His statement offered little reassurance. Ali called for a revolution in his videos, and on 20 September, hundreds of people across the country ran the risk of arrest and took to the streets, including Cairo’s Tahrir Square, to chant anti-government slogans.
The state’s response was swift and fierce. In the week after the protests, over 2,000 people were arrested, and the security presence in central Cairo was raised to unprecedented levels.
The measures were effective, and plans for new protests on 27 September were abandoned, aside from a few scattered demonstrations outside the city centre.
Popular anger, difficult economic circumstances and corruption are all tied together. In November 2016, Egypt signed a $12 billion loan agreement with the International Monetary Fund, which came with a number of harsh but necessary economic reforms.

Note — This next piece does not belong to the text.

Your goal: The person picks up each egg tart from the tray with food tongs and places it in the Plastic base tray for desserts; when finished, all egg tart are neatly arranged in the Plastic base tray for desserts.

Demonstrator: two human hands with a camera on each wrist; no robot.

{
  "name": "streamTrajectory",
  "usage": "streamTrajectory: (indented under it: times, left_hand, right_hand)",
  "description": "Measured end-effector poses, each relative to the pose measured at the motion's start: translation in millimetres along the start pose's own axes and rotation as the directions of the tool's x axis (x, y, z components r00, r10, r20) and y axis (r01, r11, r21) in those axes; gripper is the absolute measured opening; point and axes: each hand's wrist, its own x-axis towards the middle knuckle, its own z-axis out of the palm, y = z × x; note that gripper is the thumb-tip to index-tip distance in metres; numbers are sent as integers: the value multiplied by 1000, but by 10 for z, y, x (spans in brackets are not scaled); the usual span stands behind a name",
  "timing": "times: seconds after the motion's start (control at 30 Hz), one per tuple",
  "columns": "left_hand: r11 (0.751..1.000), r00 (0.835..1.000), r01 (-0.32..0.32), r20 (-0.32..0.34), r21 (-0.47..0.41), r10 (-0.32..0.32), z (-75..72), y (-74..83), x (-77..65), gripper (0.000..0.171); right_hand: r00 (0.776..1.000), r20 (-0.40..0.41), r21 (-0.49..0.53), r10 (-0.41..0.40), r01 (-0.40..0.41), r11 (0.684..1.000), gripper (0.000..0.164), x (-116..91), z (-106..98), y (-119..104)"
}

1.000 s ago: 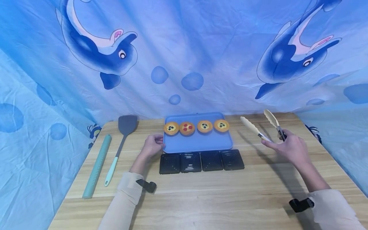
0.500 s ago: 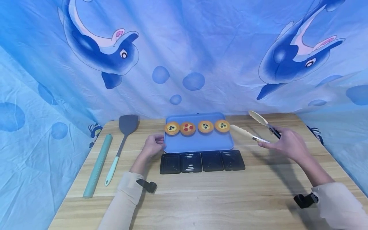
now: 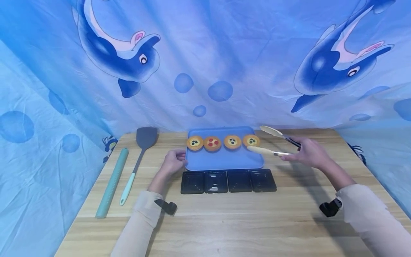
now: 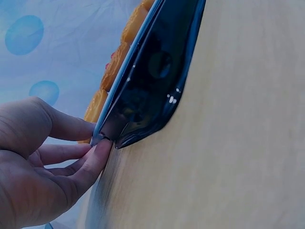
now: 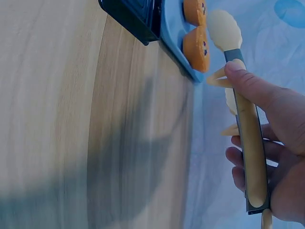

Subsidies were phased out, the Egyptian pound devalued and a value-added tax was implemented.
The aim in the short-term was to improve the state budget, which was successful to a large extent, and in the mid-term to stimulate private sector growth and foreign investments.
“Fears of corruption, preferential treatment for the regime’s businesses and concerns about the ability to enforce contracts and recuperate funds all play a role in this,” Kaldas said. “Foreigners are particularly concerned about competing in any industry directly with the nation’s ruling institution, the armed forces.”
In this context, it is clear that the fight against corruption requires more than the arrest of a few officials, starting with revising the role of the army in the economy and making the way major contracts are awarded more transparent.